*TASK TO COMPLETE*
Up to and including the line with "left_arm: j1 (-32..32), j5", reproduce the listing below exactly, beginning at its first line.

*ENTRIES SUPPLIED*
- - -
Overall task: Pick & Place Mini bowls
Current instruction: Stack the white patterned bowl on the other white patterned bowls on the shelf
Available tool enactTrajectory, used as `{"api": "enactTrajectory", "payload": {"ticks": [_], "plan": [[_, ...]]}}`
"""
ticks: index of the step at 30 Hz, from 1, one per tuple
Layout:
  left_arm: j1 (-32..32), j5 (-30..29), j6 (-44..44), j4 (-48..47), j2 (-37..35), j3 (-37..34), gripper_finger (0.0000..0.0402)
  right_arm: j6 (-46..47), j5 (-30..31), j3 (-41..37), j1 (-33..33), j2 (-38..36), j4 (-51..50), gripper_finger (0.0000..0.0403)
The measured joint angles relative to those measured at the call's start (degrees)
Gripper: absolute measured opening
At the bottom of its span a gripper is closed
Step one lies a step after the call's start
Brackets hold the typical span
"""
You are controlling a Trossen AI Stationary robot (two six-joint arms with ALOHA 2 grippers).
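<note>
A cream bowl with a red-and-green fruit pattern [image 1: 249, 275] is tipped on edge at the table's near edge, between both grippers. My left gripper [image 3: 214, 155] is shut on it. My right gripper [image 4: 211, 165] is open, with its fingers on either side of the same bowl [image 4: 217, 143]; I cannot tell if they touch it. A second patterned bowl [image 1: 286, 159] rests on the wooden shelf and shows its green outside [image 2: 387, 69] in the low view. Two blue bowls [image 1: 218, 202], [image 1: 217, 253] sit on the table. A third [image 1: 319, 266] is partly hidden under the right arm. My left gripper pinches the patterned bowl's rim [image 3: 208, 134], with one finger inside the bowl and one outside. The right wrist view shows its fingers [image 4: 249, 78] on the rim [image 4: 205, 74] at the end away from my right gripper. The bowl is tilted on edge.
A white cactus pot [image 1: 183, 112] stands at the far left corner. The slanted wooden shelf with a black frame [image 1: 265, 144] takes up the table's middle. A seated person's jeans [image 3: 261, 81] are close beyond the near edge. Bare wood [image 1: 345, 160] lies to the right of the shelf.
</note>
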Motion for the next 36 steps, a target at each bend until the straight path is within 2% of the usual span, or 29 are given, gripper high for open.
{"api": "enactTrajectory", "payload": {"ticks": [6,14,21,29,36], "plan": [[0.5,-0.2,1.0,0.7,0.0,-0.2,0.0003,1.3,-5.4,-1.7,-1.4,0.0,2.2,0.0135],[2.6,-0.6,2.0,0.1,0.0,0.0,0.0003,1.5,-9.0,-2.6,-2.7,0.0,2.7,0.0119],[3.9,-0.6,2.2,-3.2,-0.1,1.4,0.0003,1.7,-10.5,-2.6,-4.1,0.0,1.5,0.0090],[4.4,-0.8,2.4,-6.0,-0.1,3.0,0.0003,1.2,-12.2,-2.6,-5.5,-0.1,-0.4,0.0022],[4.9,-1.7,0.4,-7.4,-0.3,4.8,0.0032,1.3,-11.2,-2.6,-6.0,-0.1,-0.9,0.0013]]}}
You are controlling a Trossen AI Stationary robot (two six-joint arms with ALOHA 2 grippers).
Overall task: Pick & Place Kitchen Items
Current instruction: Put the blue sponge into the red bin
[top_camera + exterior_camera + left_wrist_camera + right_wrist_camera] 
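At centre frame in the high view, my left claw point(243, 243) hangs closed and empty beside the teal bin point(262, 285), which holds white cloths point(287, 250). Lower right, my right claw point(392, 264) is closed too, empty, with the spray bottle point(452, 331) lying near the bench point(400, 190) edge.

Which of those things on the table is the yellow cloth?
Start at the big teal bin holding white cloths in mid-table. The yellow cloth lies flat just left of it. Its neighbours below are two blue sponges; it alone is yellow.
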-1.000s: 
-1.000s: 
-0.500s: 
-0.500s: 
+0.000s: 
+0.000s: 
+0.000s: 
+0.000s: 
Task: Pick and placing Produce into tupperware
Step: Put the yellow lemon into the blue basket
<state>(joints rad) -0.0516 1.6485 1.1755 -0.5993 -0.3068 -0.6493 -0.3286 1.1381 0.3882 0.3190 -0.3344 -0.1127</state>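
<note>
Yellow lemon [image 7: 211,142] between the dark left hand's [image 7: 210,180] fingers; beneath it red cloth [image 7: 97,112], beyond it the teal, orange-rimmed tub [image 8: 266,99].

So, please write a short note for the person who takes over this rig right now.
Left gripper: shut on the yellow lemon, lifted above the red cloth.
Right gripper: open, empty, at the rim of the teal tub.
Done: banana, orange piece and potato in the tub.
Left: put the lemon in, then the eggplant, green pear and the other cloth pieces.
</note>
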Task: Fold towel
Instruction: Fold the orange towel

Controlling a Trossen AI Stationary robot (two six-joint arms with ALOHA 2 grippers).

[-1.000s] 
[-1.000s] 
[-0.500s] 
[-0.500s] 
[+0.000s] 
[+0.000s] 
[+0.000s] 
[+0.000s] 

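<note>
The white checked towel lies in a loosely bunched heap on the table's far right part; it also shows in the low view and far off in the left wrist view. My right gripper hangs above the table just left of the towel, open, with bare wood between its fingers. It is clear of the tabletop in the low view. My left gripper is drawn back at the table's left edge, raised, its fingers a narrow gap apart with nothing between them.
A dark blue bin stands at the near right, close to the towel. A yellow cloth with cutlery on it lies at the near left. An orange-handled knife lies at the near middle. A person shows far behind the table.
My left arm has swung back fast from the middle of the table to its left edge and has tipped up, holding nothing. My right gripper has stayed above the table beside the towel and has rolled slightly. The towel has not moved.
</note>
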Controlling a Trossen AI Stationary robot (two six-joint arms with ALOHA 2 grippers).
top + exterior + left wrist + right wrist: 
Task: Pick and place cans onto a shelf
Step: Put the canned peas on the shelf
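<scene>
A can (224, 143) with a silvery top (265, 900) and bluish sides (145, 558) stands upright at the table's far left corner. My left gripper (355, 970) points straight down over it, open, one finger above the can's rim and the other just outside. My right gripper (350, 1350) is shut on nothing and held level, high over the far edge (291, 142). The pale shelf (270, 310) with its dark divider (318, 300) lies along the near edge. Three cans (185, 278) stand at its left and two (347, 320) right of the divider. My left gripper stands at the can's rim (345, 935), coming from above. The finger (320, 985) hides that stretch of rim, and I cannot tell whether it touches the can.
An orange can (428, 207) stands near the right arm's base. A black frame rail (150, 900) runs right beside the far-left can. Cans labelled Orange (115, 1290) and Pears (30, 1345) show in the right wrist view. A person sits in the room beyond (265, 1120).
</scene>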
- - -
*WRITTEN SOLUTION*
Overall task: Pick & Place Mini bowls
Current instruction: Stack the white patterned bowl on the other white patterned bowls on the shelf
Available tool enactTrajectory, used as `{"api": "enactTrajectory", "payload": {"ticks": [_], "plan": [[_, ...]]}}`
"""
ticks: index of the step at 30 Hz, from 1, one per tuple
Layout:
  left_arm: j1 (-32..32), j5 (-30..29), j6 (-44..44), j4 (-48..47), j2 (-37..35), j3 (-37..34), gripper_finger (0.0000..0.0402)

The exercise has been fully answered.